When a drive dies

Build Log:

I first built Nasira and put it into operation in early 2016. The initial build-out was a pair of 4TB WD Red drives. And based on an article I read at the time, I made a mental note to buy Seagate drives when purchasing the next pair of 4TB drives. That was in early March 2016.

On September 6, I got an alert from Nasira that one of those Seagate 4TB drives was showing errors and the drive was knocked offline. So that was about 5 1/2 years in service before a drive died.

So why am I writing about this? To go over what I should’ve been doing before the drive died to make the replacement process a little smoother, while discussing a few other things I’ve discovered or realized over the years I’ve had the NAS.

Drive inventory

This was the first mistake I made. Nasira is currently in a 4U chassis with 12 hot-swap drive bays. Now when you have that many drives, or just more than two, it’s a good idea to have a chart or spreadsheet saved off that looks somewhat like this:

BayNameDriveSerial No.
1da0WD Red 4TBWD-WCC4XXXXXXXX
2da1WD Red 4TB WD-WCC4XXXXXXXX
3da2WD Red 4TB WD-WCC4XXXXXXXX
4da3WD Red 4TB WD-WCC4XXXXXXXX

Noting the drive bay and connection name is important for immediate reference. That’ll prevent you from having to do what I did: shut down the NAS to pull drives to find the one to be replaced.

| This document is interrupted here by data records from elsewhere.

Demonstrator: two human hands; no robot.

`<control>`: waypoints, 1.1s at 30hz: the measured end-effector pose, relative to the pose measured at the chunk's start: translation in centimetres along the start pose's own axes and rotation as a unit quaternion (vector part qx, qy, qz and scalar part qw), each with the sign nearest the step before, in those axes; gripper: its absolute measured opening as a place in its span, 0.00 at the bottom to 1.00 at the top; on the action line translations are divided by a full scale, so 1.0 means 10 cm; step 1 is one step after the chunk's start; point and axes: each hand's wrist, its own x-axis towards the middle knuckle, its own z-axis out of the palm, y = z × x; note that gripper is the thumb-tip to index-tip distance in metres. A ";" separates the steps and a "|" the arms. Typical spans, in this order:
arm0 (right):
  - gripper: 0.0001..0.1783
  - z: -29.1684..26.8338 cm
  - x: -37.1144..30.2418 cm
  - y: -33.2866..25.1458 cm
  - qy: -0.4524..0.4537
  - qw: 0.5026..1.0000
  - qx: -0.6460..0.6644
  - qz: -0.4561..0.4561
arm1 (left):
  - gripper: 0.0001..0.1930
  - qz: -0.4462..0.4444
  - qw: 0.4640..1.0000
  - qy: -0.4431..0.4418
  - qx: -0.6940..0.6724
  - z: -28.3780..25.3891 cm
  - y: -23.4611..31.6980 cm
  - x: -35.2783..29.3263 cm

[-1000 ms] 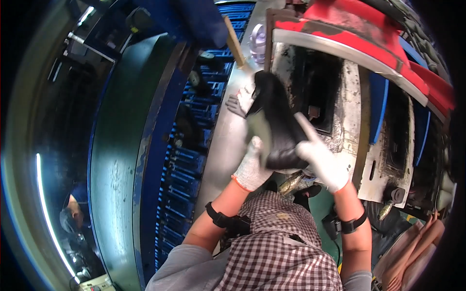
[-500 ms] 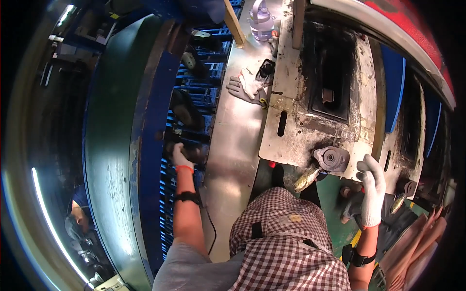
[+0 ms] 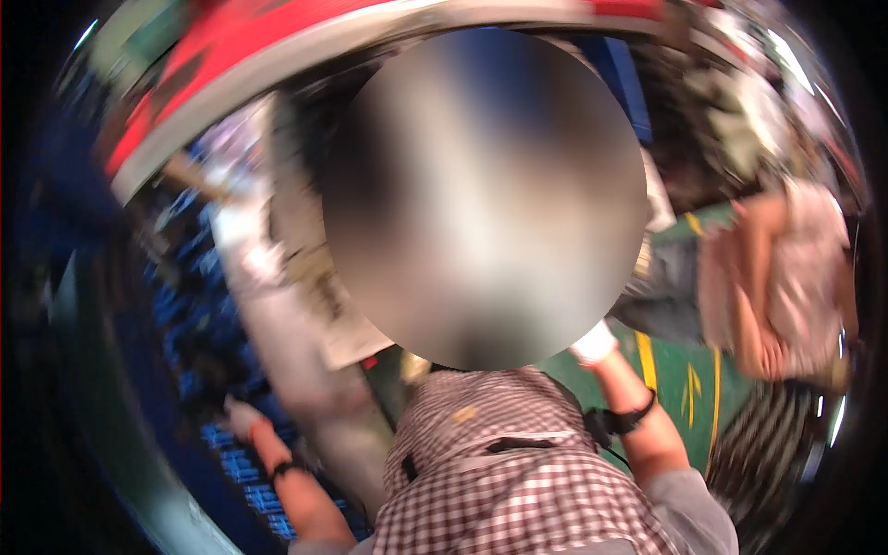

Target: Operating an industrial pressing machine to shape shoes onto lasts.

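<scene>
My left hand (image 3: 242, 420), in a white glove with an orange cuff, reaches down to the blue slatted rack (image 3: 236, 458) on the left. A dark shape (image 3: 215, 393) lies by its fingertips. Motion smears those fingers, so their grip is unclear. On the right, my right hand (image 3: 594, 345), also gloved in white, shows only near the wrist. A large round blur covers its fingers and whatever is near them.
A pale metal ledge (image 3: 291, 356) runs beside the rack. The pale worktable (image 3: 356, 338) is mostly hidden by the blur. At right, a person in a pink top (image 3: 805, 268) stands on the green floor (image 3: 675, 407) with yellow lines. A red-and-white edge (image 3: 268, 55) arches overhead.
The view has swung to the right, bringing in the person in pink. My left hand still reaches to the rack. My right hand's fingers, visible before beside the worktable, are now covered.
</scene>
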 end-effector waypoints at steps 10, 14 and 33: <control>0.23 -0.35 -0.07 0.84 0.350 0.916 -0.156 0.123 | 0.22 0.463 0.786 -0.378 -0.159 -0.16 1.90 -2.84; 0.38 -0.21 -0.05 1.50 0.363 0.861 -0.176 0.311 | 0.22 0.510 0.628 -0.576 -0.119 0.02 2.40 -3.82; 0.51 -0.53 -0.09 1.80 0.122 0.939 0.027 0.320 | 0.42 0.798 0.418 -0.418 0.116 1.82 2.02 -5.99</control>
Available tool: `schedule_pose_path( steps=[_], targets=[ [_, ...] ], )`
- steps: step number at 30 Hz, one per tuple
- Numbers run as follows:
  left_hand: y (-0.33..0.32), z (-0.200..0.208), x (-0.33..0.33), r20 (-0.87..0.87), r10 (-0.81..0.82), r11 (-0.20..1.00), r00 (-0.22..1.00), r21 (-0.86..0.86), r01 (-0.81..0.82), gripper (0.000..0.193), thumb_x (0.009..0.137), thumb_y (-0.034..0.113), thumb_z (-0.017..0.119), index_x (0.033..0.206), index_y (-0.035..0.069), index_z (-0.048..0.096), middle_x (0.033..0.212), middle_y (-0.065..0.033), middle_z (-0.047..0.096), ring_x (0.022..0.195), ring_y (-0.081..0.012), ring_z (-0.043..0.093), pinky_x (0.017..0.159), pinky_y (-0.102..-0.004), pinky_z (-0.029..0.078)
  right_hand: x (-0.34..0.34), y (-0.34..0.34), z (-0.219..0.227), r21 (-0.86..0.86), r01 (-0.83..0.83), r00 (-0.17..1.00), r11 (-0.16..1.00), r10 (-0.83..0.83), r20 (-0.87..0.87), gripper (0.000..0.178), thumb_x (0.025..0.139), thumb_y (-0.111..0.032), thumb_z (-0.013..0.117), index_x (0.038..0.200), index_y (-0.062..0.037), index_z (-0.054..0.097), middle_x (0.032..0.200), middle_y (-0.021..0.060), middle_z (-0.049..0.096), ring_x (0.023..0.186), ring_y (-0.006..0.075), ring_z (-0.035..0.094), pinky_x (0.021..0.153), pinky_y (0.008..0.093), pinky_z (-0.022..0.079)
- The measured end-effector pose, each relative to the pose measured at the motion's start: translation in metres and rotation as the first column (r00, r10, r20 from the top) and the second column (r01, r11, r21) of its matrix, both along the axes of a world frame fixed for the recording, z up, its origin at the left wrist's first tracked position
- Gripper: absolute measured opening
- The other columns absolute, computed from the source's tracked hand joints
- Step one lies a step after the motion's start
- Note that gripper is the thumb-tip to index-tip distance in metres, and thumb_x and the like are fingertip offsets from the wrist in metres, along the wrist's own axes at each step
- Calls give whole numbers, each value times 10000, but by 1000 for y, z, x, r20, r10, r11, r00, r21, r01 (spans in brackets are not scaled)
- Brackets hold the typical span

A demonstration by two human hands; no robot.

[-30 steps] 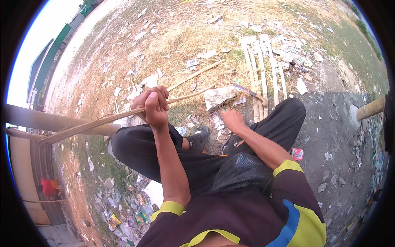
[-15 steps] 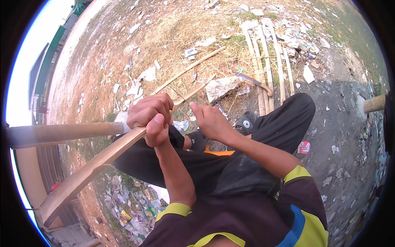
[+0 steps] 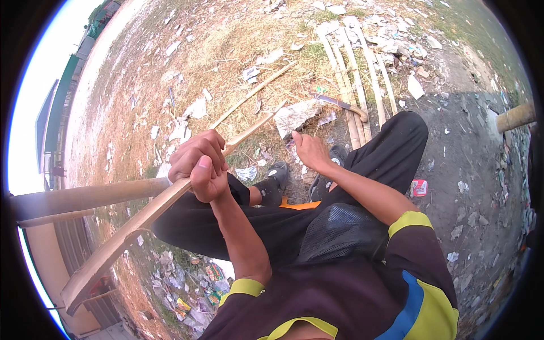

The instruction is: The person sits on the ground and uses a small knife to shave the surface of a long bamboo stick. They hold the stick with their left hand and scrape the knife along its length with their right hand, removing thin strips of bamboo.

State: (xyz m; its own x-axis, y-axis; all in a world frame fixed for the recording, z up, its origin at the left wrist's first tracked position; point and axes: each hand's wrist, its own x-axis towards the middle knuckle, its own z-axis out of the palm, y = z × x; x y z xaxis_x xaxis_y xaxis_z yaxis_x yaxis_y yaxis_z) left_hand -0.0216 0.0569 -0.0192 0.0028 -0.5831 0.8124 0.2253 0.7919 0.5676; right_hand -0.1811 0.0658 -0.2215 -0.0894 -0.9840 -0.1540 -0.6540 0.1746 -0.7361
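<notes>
My left hand [image 3: 199, 165] is wrapped round a long split bamboo strip [image 3: 122, 238]. The strip slants across my left side, its broad end low at the left and its narrow end pointing up and away beyond my fist. My right hand [image 3: 313, 152] is off the strip, above my shoes, its fingers curled and its thumb toward the left. Whatever that hand holds, if anything, is hidden. A knife with a curved wooden handle [image 3: 358, 111] lies on the ground ahead, its blade near a pale stone slab [image 3: 296, 118].
Several bamboo strips [image 3: 359, 68] lie side by side ahead, and another strip [image 3: 252, 93] lies beyond my left hand. A bamboo pole [image 3: 90, 196] juts in from the left, a bamboo post [image 3: 514, 118] from the right. Litter [image 3: 181, 289] covers ground near my left leg.
My right hand has moved right, away from the left fist; the thin dark line between the hands no longer shows. The left hand keeps its grip on the strip.
</notes>
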Motion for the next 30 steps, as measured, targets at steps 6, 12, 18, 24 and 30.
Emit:
schedule_pose_path(
  steps=[6,12,18,24,30],
  targets=[
    [-4,-2,3,-23,31,999,999,-7,-32,274,689,81,459,454,56,320,385,-37,345,309,-117,309,349,-271,269,34,17,100,-215,-98,916,972,172,361,504,982,-404,386,759,-7,603,610,261,589,663,434,623,643,499,503],
    [-1,-6,17,-70,29,999,997,48,-25,263,689,68,447,461,63,315,398,-49,337,322,-111,291,364,-285,272,50,15,91,-244,-159,965,957,203,165,517,977,-407,407,713,-2,593,581,251,585,612,447,618,560,507,501],
    [-8,-12,20,-176,77,996,981,62,-67,278,707,40,423,467,91,294,389,-47,329,322,-100,260,383,-283,275,4,-9,-11,153,-97,987,984,115,-115,599,989,-434,327,803,37,648,749,303,626,753,443,637,705,524,497],
    [-10,-8,17,-168,86,996,982,31,-82,266,693,38,428,463,80,301,392,-42,339,318,-95,252,366,-274,259,30,4,93,-141,-86,906,986,136,401,567,999,-410,325,772,41,581,709,272,587,737,441,584,695,490,445],
    [-2,-8,8,-48,165,986,985,45,-163,301,773,97,390,497,138,277,398,-21,299,325,-93,228,416,-288,262,52,29,143,-264,-204,855,943,303,420,479,1004,-351,377,791,33,566,667,251,558,634,432,560,589,460,435]
  ],
)
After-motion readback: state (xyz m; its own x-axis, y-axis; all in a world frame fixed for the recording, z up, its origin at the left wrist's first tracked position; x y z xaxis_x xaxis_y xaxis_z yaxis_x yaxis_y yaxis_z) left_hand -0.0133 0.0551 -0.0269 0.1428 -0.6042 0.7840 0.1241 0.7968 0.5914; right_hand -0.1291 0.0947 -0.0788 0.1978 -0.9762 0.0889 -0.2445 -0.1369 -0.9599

Though shutting it down was a good idea anyway to mitigate the risk of another drive failure before I could get the dead one replaced.

Even if all your connections are in the same order as your drive bays – e.g. da0 is drive bay 1 – it’s still a good idea to do this. If you need to replace a drive, pulling up this chart and comparing it against the drive list in TrueNAS (or your NAS software of choice) should tell you at a glance which drive you need to replace.

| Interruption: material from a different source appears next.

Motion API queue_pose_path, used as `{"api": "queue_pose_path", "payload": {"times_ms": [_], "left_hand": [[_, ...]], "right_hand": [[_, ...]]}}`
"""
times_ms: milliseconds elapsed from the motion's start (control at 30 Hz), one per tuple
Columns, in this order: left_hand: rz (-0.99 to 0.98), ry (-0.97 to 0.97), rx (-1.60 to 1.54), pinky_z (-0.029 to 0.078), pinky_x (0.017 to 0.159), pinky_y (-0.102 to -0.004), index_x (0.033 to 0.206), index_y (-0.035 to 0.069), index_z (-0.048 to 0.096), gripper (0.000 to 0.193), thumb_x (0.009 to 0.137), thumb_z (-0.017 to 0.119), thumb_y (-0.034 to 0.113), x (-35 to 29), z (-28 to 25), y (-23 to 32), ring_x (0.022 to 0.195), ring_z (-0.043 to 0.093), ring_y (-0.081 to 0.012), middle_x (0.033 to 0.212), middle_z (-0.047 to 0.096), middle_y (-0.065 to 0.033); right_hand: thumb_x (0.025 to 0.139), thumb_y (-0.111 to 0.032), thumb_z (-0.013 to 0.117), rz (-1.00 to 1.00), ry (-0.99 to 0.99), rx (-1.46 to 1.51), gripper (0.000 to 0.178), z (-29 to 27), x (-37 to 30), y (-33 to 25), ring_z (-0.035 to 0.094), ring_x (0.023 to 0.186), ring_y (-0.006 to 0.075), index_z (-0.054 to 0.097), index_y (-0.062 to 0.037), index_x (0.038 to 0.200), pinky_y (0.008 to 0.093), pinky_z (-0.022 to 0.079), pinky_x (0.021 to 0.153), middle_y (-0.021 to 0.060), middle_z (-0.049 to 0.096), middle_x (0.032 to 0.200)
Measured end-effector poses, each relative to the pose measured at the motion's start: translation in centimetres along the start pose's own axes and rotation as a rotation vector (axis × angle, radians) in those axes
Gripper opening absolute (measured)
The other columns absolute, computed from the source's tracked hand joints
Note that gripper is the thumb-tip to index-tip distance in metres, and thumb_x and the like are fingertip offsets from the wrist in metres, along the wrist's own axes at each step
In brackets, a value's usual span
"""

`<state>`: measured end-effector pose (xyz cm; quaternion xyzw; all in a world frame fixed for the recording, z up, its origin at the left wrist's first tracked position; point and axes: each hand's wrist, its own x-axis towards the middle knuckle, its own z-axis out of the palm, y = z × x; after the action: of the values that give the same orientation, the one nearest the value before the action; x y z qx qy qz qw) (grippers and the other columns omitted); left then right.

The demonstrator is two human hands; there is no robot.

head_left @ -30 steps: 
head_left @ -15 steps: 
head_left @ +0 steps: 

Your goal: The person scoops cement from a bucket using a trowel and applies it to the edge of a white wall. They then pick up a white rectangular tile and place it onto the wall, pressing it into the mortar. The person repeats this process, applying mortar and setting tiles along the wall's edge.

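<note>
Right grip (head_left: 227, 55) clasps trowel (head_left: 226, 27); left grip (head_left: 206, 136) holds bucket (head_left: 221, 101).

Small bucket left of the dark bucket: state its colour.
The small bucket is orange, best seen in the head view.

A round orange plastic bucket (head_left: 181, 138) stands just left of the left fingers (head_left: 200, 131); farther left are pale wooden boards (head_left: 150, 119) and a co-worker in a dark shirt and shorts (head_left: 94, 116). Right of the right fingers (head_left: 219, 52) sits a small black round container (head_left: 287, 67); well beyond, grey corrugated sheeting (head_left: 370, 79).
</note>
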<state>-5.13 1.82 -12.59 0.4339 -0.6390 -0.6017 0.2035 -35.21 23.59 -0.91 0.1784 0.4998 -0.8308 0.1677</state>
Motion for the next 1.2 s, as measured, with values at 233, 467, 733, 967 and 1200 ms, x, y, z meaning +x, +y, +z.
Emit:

Speaking of replacement drives…

Have drive replacements on hand

This was the second mistake I corrected. Well, in part.

In my instance, this isn’t nearly as crucial. Living in Kansas City, thankfully Micro Center has a nearby store where I readily picked up a replacement 4TB NAS drive. And I didn’t buy just one to replace the dead one. I bought two. The reason is twofold.

First, the Seagate 4TB drives were bought as a pair in the same order. This means they’re similar in age and probably from the same lot, so the chance of the second 4TB drive dying in the next couple months is substantially higher than for the WD Red 4TB drives. And having the second drive on hand also means that, when that happens, I already have the replacement on hand.

If you don’t live somewhere where you can just buy a new drive the same day, you should have replacements on hand. And even if you do, you should have drive replacements on hand just in case the place where you normally would be able to get ahold of one is out of stock the day you need it.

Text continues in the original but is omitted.